India-Japan ties: building a framework for greater strategic partnership
Ajay Vaishnav / Zee Research Group
A joint study report compiled by New Delhi-based Vivekananda International Foundation and the Japan Institute for National Fundamentals has concluded that the two major Asian democracies should deepen security, strategic and industrial cooperation at a time when Chinese belligerence towards its neighbours is increasing.
Releasing the report on Tuesday in New Delhi, former Lok Sabha Speaker PA Sangma urged the two resilient nations to leverage positives in bilateral ties.
“India and Japan have enormous capacity to face challenges and absorb crisis. Implementing the report will further enhance bilateral ties and both countries can come strong,” he said.
The former Lok Sabha Spekaer is a co-patron of the joint study along with Japanese Prime Minister Shinzo Abe. The report was earlier released in Tokyo on May 21 ahead of Indian Prime Minister Manmohan Singh’s visit.
Representing Japanese Embassy, Yasuhisa Kawamura, Charge d’Affaires in New Delhi reiterated Tokyo’s commitment to stronger ties with India.
“A strong Japan is in India’s interest and vice versa,” he said repeating Japanese Prime Minister Shinzo Abe’s words.
The study is a culmination of series of bold initiatives adopted by Prime Minister Shinzo Abe. Addressing the Indian Parliament on a visit in August 2007 in his first term, Abe had said that Japan views India “as a partner that shares the same values and interests and also as a friend that will work alongside us to enrich the seas of freedom and prosperity, which will be open and transparent to all”.
The joint study highlights that international strategic environment is changing with the Obama administration declaring the return of the United States to Asia after allowing China to rise in the Asia-Pacific region while the US had been busy with wars in Iraq and Afghanistan. The VIF-JINF report recommends Japan and India to work jointly with other Asian countries and the United States to build an “Asian Concert”.

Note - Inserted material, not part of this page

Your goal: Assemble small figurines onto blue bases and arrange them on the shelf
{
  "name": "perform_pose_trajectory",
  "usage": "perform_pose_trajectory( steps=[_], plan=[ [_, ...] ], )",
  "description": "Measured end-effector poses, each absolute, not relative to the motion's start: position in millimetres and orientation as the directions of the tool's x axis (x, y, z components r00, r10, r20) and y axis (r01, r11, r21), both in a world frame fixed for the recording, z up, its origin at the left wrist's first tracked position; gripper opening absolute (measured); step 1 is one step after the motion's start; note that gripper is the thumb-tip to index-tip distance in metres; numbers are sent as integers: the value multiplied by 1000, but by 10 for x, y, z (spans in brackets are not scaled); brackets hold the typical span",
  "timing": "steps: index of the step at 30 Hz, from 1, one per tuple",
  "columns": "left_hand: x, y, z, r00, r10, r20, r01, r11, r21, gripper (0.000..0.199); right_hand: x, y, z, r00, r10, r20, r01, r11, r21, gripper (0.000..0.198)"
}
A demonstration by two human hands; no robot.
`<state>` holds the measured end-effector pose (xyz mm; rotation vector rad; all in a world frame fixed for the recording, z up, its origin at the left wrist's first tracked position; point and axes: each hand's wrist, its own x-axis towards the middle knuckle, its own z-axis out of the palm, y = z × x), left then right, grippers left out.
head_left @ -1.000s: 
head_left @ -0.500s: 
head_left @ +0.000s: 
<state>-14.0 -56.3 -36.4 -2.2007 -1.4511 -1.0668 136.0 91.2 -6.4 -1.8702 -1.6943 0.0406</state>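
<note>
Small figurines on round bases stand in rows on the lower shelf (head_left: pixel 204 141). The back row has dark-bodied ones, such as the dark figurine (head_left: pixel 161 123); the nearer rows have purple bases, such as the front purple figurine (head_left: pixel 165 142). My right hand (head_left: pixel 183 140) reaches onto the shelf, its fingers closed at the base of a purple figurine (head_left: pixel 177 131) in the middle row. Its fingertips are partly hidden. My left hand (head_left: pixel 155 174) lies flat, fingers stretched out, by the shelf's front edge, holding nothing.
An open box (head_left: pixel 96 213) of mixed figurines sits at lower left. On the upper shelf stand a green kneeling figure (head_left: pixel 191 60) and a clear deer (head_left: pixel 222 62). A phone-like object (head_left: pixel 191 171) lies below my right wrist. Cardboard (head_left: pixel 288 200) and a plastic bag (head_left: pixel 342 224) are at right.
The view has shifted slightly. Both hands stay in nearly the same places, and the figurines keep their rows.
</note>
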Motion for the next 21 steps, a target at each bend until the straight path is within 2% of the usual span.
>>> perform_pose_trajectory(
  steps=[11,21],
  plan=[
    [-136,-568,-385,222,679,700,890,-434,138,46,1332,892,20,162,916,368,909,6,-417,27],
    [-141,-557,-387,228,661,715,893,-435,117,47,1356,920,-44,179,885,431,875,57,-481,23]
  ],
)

Experts in the Japanese and Indian think tanks have broadly agreed that Japan, India and the members of the Association of Southeast Asian Nations share concerns over China’s military build-up and should cooperate with the United States to maintain security in the Indo-Pacific region.
Japan and India have historically felt intimacy with each other, shared the values of freedom, democracy, rule of law and respect for human rights, have common political, economic and security interests and can expand bilateral cooperation.
The report urges the Japanese government to ease restrictions on arms and defense technology exports and international joint arms development and production in regard to India and promote civil nuclear cooperation and cyber security collaboration with India. It also notes that Japan will have to amend its Constitution to launch full-fledged military cooperation with India.
While political and strategic cooperation is growing between the two nations, the growth in economic ties is far from satisfactory. Even though trade has grown in recent years to US$ 18.4 billion in fiscal 2011, it is nowhere near India-China trade which stands at US$70 billion. China is one of the largest trading partners for both Japan and India. For India, Japan is the 11th largest trading partners while India is not even among Japan’s top 20 trading partners.
The Japan-India Comprehensive Economic Partnership Agreement went into effect in August 2011 and laid the foundation for further economic engagement between the two nations. But, there have been few actual cases of bilateral cooperation especially in strategic industries. The Japanese business interests complain of institutional delays and political constraints. Experts while recognising bureaucratic tardiness and the need for greater reforms in India, pointed towards the success of South Korean companies within the same system. Japan needs to reorient its business strategies to do better in the Indian market, they said.